### Goal of the exercise
Starting at the first line of the entries below, output every line exactly, up to and including the line with "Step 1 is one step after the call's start".

START Data shown

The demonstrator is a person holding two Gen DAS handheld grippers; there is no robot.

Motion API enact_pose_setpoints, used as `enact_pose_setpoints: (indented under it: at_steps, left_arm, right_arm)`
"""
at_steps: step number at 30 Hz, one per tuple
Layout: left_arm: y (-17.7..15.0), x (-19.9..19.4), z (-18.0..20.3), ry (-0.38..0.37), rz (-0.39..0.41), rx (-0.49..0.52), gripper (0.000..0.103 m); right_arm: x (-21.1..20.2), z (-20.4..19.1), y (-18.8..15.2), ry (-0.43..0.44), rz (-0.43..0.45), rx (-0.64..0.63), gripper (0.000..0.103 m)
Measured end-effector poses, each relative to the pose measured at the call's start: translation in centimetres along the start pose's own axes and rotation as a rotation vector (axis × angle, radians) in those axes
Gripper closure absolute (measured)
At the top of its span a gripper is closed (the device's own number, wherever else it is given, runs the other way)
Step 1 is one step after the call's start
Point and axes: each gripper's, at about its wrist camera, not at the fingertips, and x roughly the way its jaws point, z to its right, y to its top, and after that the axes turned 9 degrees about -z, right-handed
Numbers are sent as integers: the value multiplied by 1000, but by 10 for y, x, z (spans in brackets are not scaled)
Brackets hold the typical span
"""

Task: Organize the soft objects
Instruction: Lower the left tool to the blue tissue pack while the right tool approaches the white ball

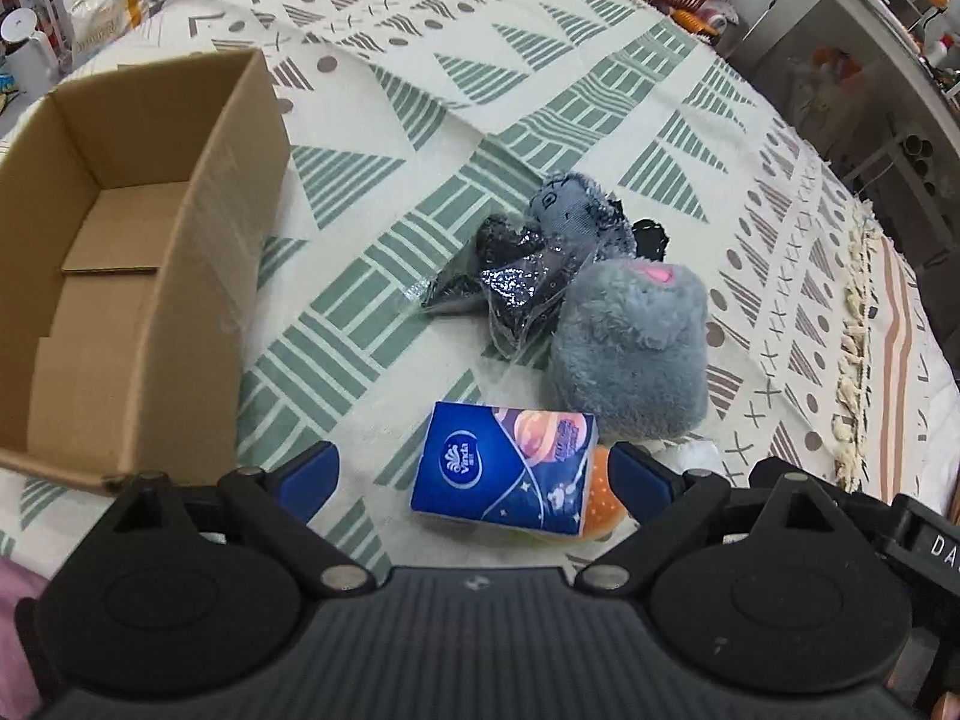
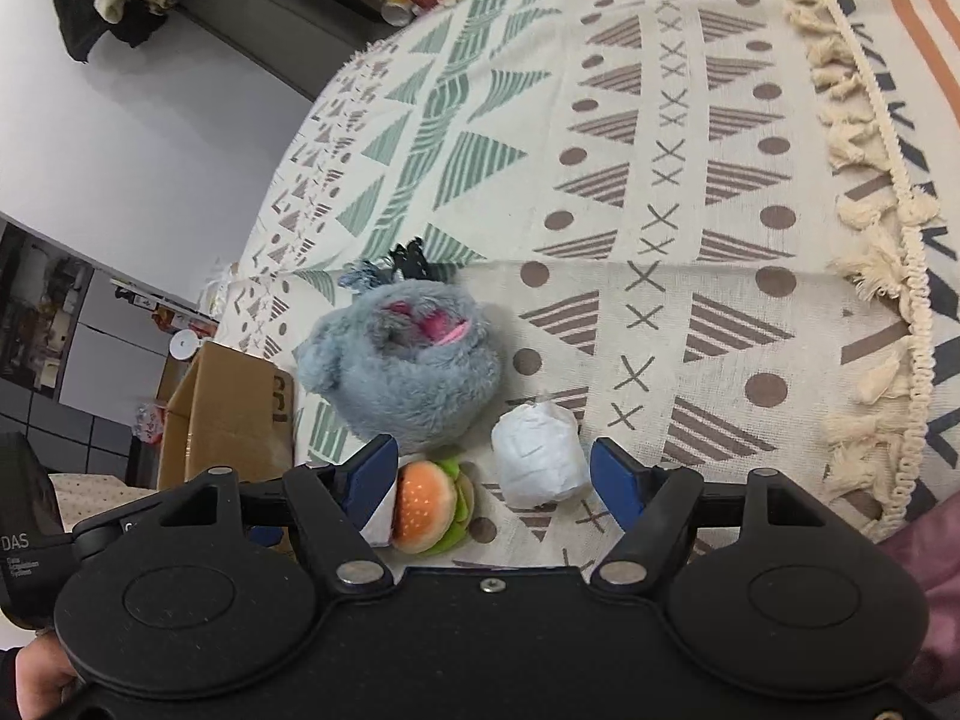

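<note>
While both tools hang over the patterned cream-and-green bedspread (image 1: 456, 138) with their blue-tipped fingers spread wide and nothing between them, 5 soft things wait to be sorted, and the open brown cardboard box (image 1: 138, 252) at the left holds none of them.

The left gripper (image 1: 480, 474) frames the blue Vinda tissue pack (image 1: 504, 468), which lies partly on top of the small plush hamburger (image 2: 429, 504). The right gripper (image 2: 492, 474) spans both that hamburger and the white crumpled paper-wrapped bundle (image 2: 537, 456), with the hamburger right against its left pad.

The main risk, as I judge it, is a double catch: closing the right gripper here could pinch the hamburger and the bundle together, or drag the tissue pack resting on the toy. The 2 tools are also very near each other over the same spot, so a collision is possible. The tissue pack is slick and may slide from the pads.

Just behind sits the fluffy grey plush with a pink mouth (image 1: 630, 348), touching the glittery black item in clear plastic wrap (image 1: 510, 288) and a grey fuzzy toy (image 1: 576, 210). These crowd the far side. The box wall stands between the pile and its floor, so anything lifted must clear it.
</note>
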Motion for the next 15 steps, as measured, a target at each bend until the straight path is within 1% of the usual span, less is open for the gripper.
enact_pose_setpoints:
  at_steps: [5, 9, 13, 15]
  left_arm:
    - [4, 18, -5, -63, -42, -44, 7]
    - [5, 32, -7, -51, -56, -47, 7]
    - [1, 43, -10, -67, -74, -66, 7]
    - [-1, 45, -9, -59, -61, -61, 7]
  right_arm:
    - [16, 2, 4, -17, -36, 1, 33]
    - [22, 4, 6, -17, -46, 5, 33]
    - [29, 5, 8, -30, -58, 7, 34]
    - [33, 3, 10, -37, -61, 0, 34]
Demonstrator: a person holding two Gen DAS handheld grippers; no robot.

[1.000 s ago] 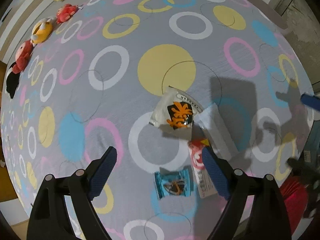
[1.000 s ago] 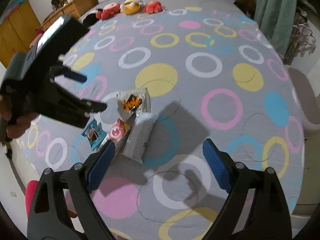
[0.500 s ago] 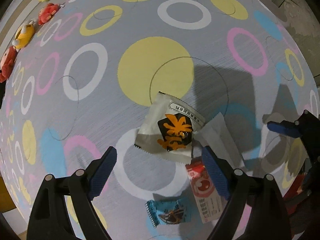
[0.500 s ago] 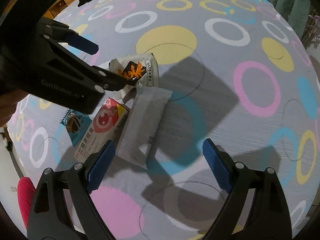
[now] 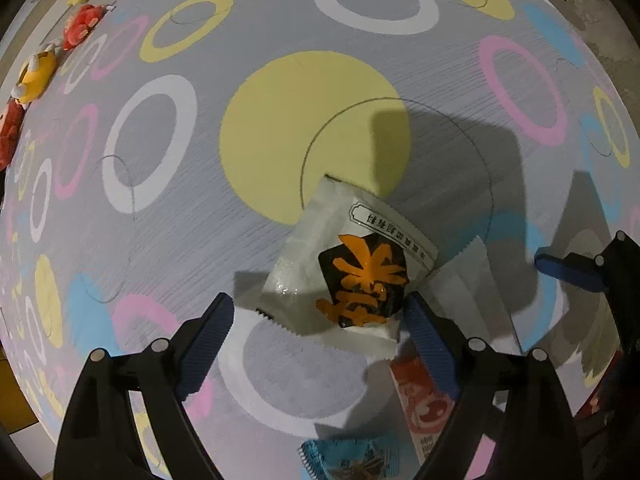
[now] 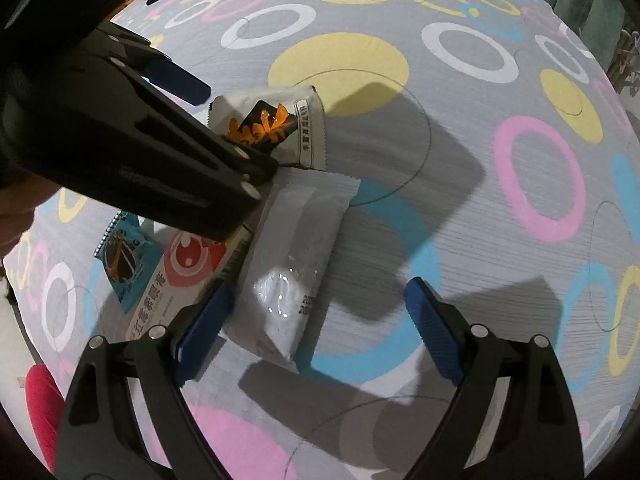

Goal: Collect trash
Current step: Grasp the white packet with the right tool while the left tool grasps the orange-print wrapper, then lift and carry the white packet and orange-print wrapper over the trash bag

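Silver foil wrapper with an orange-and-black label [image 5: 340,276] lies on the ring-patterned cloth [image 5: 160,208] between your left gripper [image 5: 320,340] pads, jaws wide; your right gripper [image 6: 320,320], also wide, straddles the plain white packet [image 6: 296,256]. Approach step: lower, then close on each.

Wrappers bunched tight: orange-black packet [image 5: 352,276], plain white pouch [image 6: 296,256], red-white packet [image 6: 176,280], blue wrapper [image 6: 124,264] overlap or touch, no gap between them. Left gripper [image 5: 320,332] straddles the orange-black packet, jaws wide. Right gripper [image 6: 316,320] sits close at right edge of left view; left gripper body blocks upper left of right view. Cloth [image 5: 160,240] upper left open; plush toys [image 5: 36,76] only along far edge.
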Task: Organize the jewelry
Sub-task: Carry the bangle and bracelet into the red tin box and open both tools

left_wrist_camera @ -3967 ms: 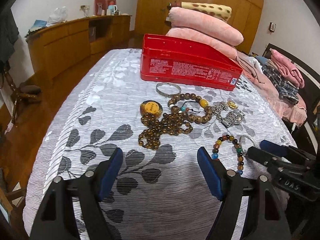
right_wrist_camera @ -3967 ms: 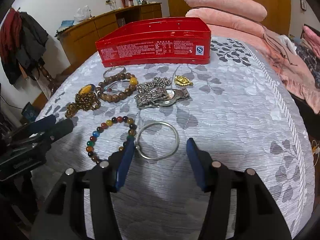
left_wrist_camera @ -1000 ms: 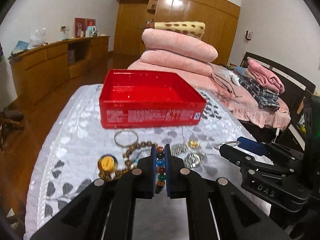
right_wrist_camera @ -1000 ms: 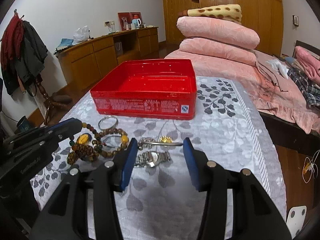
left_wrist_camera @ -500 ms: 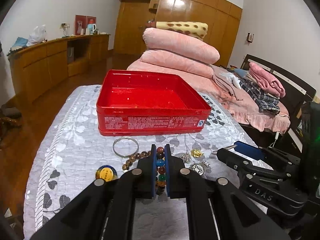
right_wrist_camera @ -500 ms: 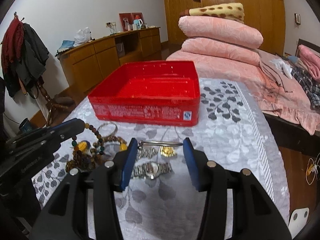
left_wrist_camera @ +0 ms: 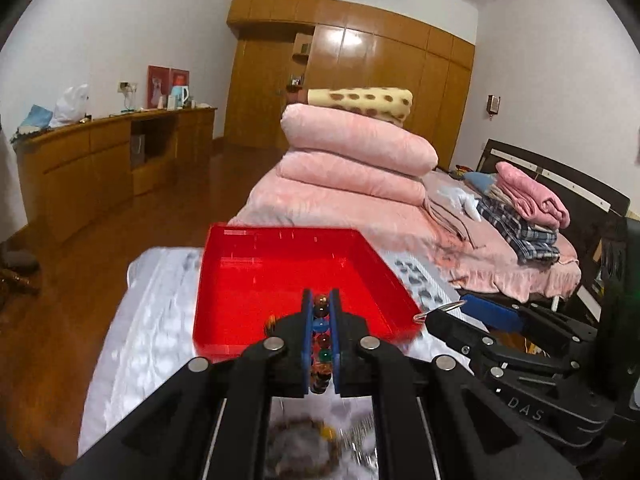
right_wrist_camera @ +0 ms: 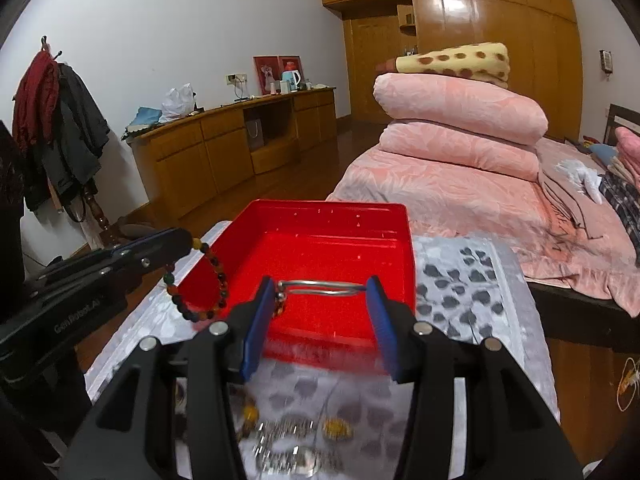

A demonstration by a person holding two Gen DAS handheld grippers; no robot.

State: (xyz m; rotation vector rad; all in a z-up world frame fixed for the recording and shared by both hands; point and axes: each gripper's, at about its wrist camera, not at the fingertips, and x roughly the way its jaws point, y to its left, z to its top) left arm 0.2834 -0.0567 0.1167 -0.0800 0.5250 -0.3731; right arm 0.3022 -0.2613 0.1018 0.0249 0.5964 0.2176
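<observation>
You are carrying a beaded bracelet [left_wrist_camera: 321, 334] clenched in the left gripper [left_wrist_camera: 320, 320] and a silver bangle [right_wrist_camera: 320, 285] grasped crosswise in the right gripper [right_wrist_camera: 321, 300], with the red tin [right_wrist_camera: 320, 240] lying just ahead of and below both.

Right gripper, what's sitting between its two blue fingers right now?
In the right wrist view, a silver bangle spans the gap of the right gripper, held over the red tin.

Both grippers [left_wrist_camera: 321, 334] [right_wrist_camera: 320, 320] are black plastic with blue finger pads [right_wrist_camera: 256, 330], round silver screws [left_wrist_camera: 274, 344] and white lettering.
</observation>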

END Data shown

### Solved problem
The demonstrator is a person holding two Gen DAS handheld grippers; there is no robot.

Motion API enact_pose_setpoints, used as `enact_pose_setpoints: (indented under it: at_steps, left_arm, right_arm)`
"""
at_steps: step number at 30 Hz, one per tuple
Layout: left_arm: y (-17.7..15.0), x (-19.9..19.4), z (-18.0..20.3), ry (-0.38..0.37), rz (-0.39..0.41), rx (-0.49..0.52), gripper (0.000..0.103 m); right_arm: x (-21.1..20.2), z (-20.4..19.1), y (-18.8..15.2), ry (-0.43..0.44), rz (-0.43..0.45), rx (-0.64..0.63), gripper (0.000..0.103 m)
Measured end-effector poses, each relative to the pose measured at the call's start: translation in centimetres along the start pose's own axes and rotation as a rotation vector (axis × angle, radians) in those axes
Gripper closure absolute (measured)
At the top of its span a gripper is closed (the device's own number, wherever else it is given, runs the other way)
Step 1 is one step after the call's start

The output given here is complete.